For recording some of the newer electronics might be good, but I find mine does better if I mic it. Both onstage and recording I can't get a true acoustic sound, onstage it sounds good, but for recording it's mic all the way. I'm thinking about trying a piezo mic, but so far haven't come up with a good temporary mount to use and I don't want it glued in permanently.

If you want the electronics, go for it. I find it's really nice to be able to use my acoustic onstage, and that was my main requirement, other than sound and playability, electronics were required, I was only looking at guitars with electronics. But for recording use a mic.

And definitely check out cedar tops, after owning one for the past 5-6 years I'm definitely a huge fan of cedar. I think it beats spruce any day of the week. Avoid laminate, that basically means high end plywood and does not resonate as well as solid wood. Some may come apart if not very carefully kept humidified correctly.
Hmmm...I wonder what this button does...
#15
Thanks to everyone for the advice.

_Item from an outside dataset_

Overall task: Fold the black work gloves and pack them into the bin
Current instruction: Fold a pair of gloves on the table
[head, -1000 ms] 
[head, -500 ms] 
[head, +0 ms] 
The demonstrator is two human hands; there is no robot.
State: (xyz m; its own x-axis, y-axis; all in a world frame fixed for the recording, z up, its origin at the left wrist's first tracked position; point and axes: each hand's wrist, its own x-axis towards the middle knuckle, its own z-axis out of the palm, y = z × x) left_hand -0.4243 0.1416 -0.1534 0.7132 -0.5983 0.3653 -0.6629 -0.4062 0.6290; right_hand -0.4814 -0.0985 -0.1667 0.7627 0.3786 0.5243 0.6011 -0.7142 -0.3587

I just came home with a Seagull Maritime Cedar GT. It sounds beautiful, looks beautiful, and wasn't too harsh on my wallet. I chose it over some of the other just-as-good choices due to the fact that I had a $300 gift card to a music store with the entire Seagull line, and wanted to buy new.

Thanks again. I'll be using my "Keep It Simple Guide to Playing Guitar" book & the internet to help me start off, and find somebody that gives lessons locally as soon as possible.
#16
That Seagull was a good choice. If you like it, then it's right for you. I've heard many many good things about that brand so congrats on your new guitar and good luck.